*EXERCISE AIM*. Your answer is every line of the material below in which the string "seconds" occurs.

*COLLECTED DATA*.
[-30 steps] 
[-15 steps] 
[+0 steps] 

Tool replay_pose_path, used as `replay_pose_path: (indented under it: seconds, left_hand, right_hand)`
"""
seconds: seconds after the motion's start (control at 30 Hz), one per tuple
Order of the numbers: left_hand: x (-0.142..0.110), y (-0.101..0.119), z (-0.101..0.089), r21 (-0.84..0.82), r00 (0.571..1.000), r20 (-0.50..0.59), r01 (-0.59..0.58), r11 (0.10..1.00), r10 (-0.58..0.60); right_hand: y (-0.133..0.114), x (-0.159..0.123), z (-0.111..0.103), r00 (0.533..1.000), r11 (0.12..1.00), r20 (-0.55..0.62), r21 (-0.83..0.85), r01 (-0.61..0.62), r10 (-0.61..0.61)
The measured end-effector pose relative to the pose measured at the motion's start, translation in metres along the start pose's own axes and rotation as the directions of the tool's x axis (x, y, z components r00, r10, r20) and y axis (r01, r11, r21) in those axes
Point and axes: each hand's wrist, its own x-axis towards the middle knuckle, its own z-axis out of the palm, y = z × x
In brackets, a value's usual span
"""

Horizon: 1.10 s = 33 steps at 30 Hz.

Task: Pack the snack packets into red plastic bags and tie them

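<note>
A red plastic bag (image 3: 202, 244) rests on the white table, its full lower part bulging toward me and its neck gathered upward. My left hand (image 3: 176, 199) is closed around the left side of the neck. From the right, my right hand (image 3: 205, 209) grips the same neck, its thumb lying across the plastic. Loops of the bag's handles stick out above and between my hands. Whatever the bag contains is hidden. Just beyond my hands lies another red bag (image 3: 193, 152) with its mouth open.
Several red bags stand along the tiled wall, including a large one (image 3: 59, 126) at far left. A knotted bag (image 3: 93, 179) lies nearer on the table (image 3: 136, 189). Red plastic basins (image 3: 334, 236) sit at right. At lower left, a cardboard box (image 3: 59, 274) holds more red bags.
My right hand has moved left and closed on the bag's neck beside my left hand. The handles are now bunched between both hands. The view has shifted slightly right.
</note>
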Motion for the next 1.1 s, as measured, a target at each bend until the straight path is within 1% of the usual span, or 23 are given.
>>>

*THE ANSWER*.
Tool replay_pose_path, used as `replay_pose_path: (indented under it: seconds, left_hand, right_hand)`
seconds: seconds after the motion's start (control at 30 Hz), one per tuple

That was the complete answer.